___ Exercise input ___

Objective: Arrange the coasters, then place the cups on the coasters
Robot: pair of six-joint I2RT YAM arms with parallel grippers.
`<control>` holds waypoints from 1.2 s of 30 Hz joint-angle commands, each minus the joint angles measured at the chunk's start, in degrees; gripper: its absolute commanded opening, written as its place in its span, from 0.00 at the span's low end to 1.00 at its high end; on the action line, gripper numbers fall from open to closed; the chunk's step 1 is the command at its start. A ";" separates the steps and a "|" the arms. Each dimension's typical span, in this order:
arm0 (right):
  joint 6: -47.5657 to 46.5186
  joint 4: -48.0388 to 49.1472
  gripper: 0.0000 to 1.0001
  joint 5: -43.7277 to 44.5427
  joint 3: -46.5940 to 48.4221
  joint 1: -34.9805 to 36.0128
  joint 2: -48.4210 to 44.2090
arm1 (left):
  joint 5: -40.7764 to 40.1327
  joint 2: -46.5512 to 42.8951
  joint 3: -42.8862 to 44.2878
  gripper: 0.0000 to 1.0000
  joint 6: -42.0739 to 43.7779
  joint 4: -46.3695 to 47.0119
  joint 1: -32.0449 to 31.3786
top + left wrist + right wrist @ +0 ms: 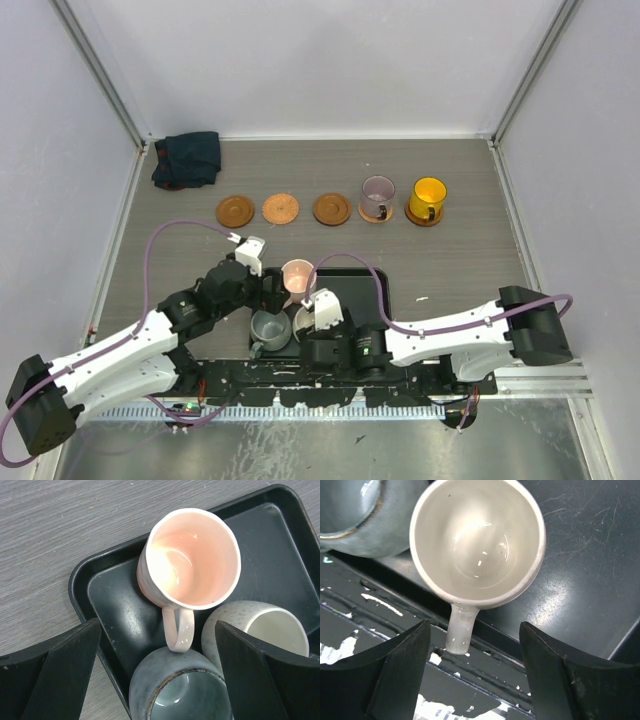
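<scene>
Cups point(298, 276) and coasters point(281, 208) share a grey wood-grain table point(450, 270); a black rectangular tray point(365, 290) lies at its near edge, between the two arms; a dark teal cloth point(187, 158) sits bunched in the far left corner. Three cups stand upright and close together in the tray's left end: the pink cup point(192, 555) farthest from the arm bases, the grey-green cup point(175, 690) and the cream-white cup point(477, 540) nearer; the pink handle seems to touch the grey-green rim, though the angle leaves that unsure. The left gripper point(157, 625) hovers over these three, jaws spread wide and pinching nothing; the right gripper point(473, 627) hangs above the cream-white cup, jaws apart on either side of its handle and clear of it. Five coasters form a row along the far side; the three on the left are bare; the mauve cup point(377, 193) stands on the fourth and the yellow cup point(427, 197) on the fifth.
</scene>
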 commanded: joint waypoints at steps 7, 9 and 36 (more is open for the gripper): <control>5.07 1.10 0.58 5.95 1.12 0.34 2.98 | -0.63 -0.50 -1.43 0.98 -0.18 2.06 -0.19; 4.90 1.11 0.57 5.85 1.39 0.27 3.58 | -0.67 -0.55 -1.57 0.98 -0.18 2.24 -0.19; 2.59 2.73 0.44 3.41 3.28 -0.93 9.67 | -0.30 -0.34 -1.58 0.98 0.26 2.95 -0.26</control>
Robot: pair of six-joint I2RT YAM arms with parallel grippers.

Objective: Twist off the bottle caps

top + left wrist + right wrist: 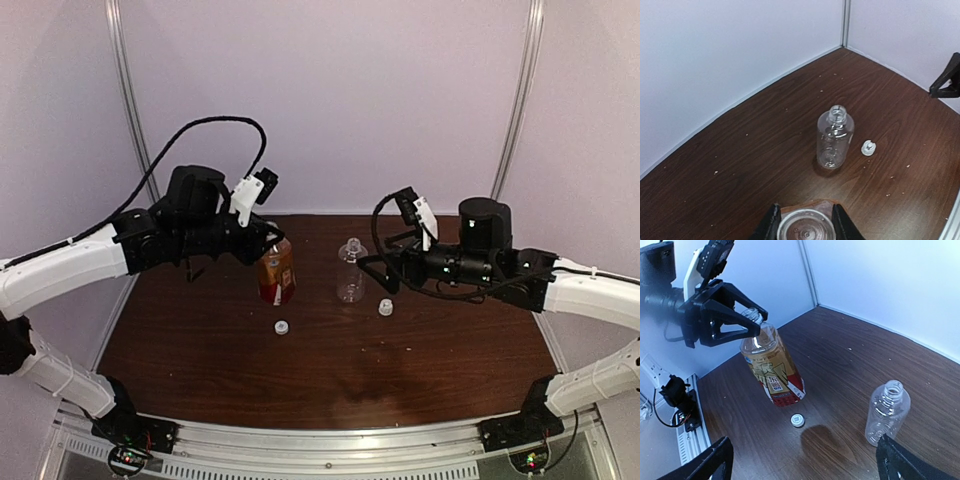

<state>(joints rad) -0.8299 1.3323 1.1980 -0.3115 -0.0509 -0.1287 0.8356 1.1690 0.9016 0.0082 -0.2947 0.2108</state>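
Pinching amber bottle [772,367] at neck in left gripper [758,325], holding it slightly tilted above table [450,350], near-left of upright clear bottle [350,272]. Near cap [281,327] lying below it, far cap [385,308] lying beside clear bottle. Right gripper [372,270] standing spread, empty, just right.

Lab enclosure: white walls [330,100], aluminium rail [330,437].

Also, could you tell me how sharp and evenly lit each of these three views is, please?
Top external: soft and hazy, faint sheen on the table. Left wrist: clear bottle crisp, the amber bottle at the bottom edge blurred. Right wrist: sharp, the amber bottle's shadow dark beside a cap.
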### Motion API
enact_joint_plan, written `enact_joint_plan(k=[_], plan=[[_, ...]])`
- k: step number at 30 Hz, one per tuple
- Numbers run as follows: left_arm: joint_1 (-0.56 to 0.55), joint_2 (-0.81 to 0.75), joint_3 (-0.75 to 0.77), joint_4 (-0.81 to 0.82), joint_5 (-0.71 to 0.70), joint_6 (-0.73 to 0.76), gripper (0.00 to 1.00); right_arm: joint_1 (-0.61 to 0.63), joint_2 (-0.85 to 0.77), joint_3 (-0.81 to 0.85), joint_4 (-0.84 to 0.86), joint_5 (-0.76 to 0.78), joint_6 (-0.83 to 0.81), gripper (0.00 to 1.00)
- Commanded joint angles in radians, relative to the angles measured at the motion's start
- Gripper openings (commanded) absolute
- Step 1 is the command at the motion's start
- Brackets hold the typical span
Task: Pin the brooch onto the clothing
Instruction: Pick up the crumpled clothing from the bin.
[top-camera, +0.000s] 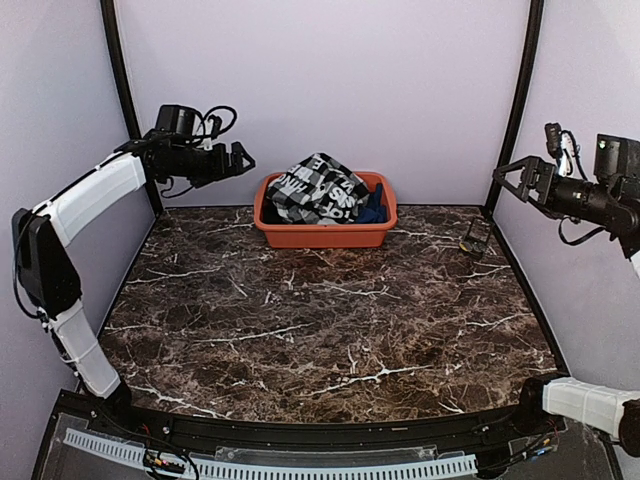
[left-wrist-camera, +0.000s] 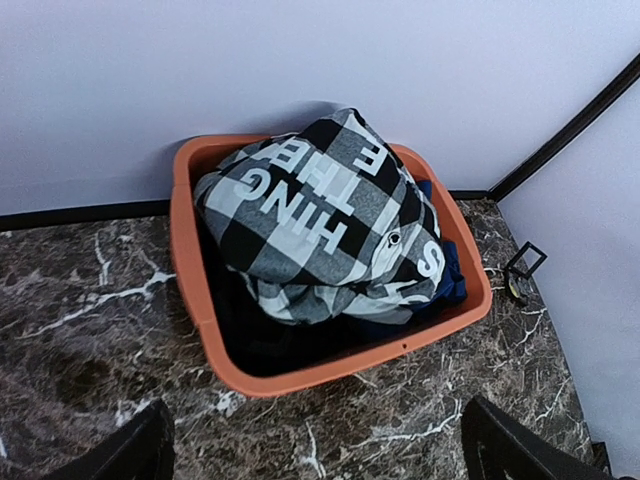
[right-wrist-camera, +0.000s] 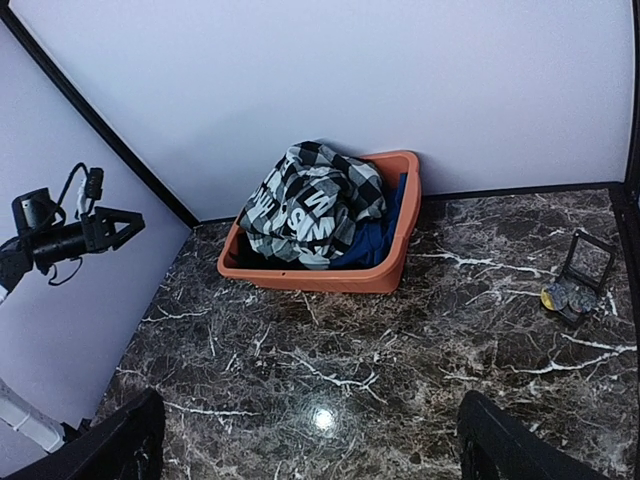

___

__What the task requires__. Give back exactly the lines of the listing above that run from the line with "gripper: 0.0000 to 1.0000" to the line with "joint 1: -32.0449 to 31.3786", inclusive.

__The completed task__.
  gripper: 0.0000 to 1.0000
  joint 6: -42.0739 to 43.7779
  joint 4: -46.3695 to 47.0119
  joint 1: -32.0449 to 31.3786

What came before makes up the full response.